Task to carry out >>
When "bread" occurs in a line of the material, copy that line.
◆ ◆ ◆ ◆ ◆
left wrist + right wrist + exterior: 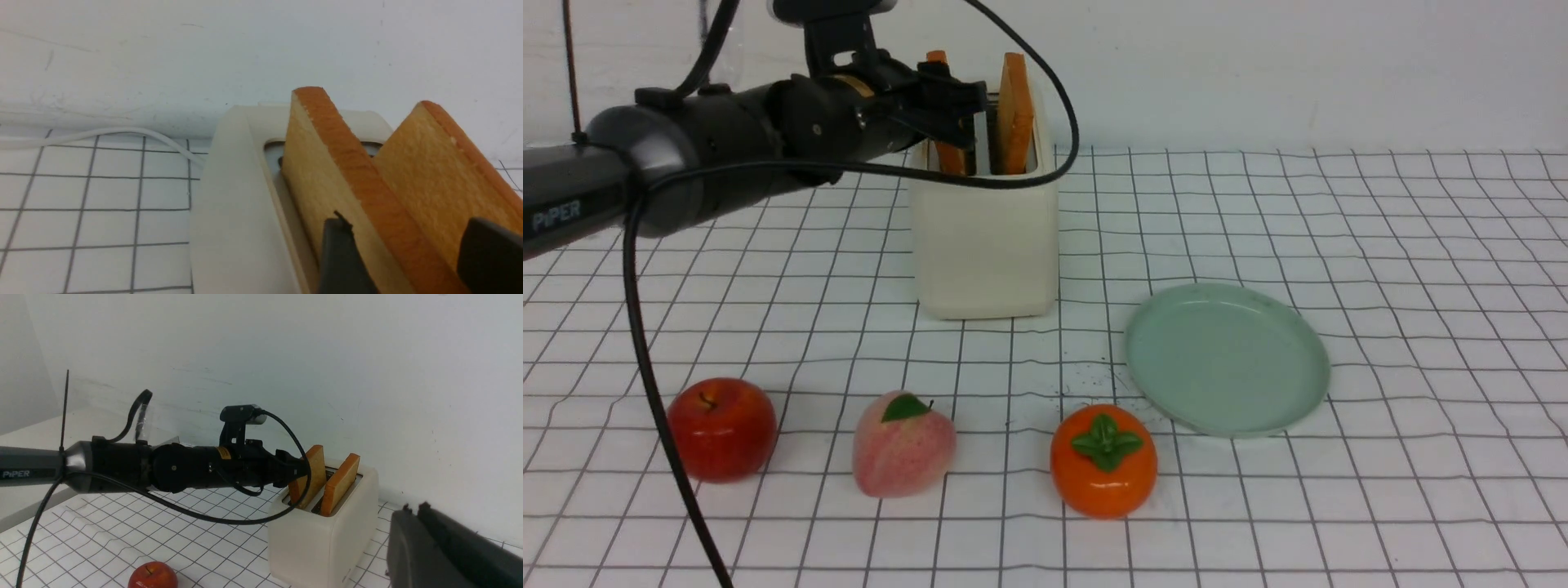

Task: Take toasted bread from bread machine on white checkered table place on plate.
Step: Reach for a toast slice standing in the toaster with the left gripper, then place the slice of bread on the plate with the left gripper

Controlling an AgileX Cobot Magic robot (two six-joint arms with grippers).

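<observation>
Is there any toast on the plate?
No, the plate lies bare in the front view; nothing rests on it.

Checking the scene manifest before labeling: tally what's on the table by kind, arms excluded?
Toast slices: 2
Toaster: 1
Plate: 1
Fruit: 3 (apple, peach, persimmon)
Total: 7
</observation>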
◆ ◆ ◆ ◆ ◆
Answer space >>
Task: Take toasted bread from bread machine on white checkered table place on plate.
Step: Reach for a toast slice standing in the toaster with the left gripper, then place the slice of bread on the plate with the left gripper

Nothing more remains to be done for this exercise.